▶ ASSIGNMENT
Copy the lines below that contain "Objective".

▶ Stored items from a collection

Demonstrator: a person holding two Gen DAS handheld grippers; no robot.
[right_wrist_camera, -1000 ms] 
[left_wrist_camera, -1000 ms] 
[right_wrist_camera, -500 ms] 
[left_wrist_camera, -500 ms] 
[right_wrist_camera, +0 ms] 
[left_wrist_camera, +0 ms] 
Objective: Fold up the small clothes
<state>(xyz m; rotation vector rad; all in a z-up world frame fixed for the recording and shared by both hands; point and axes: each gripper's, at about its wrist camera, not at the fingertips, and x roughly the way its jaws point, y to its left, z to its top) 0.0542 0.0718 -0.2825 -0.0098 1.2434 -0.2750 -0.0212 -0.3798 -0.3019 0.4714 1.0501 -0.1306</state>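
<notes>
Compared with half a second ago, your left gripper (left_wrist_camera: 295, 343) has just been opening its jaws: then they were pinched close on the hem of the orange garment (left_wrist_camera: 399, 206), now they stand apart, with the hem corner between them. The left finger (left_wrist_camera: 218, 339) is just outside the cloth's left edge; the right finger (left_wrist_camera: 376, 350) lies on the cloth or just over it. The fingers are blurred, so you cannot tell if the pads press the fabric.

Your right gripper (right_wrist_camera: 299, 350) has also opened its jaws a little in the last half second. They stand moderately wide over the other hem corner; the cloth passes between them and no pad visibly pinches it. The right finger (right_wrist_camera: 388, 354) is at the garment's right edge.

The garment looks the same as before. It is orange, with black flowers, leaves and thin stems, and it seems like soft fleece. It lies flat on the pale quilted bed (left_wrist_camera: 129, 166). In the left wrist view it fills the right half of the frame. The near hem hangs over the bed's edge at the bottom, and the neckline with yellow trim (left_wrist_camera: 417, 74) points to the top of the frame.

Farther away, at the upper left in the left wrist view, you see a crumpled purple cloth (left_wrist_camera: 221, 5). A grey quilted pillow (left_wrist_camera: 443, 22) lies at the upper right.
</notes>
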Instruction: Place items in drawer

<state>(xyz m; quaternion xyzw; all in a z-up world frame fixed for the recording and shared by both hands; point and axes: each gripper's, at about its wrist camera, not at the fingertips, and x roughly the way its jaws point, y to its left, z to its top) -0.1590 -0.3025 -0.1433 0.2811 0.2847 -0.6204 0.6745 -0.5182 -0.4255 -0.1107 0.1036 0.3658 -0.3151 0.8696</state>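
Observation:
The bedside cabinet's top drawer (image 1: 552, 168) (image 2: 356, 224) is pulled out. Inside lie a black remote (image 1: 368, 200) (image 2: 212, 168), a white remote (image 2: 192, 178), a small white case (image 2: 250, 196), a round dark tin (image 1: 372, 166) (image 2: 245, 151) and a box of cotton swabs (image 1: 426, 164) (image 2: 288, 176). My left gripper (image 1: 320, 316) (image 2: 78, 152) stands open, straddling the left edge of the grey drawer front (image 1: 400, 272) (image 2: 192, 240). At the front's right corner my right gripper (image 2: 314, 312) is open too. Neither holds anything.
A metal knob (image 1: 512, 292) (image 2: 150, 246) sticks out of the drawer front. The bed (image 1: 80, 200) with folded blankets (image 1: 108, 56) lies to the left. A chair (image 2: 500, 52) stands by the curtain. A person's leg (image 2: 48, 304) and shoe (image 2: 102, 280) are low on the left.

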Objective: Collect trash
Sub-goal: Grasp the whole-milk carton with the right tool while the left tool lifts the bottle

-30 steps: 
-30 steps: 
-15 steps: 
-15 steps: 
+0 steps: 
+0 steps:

▶ RESPONSE AREA
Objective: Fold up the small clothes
Objective: Collect trash

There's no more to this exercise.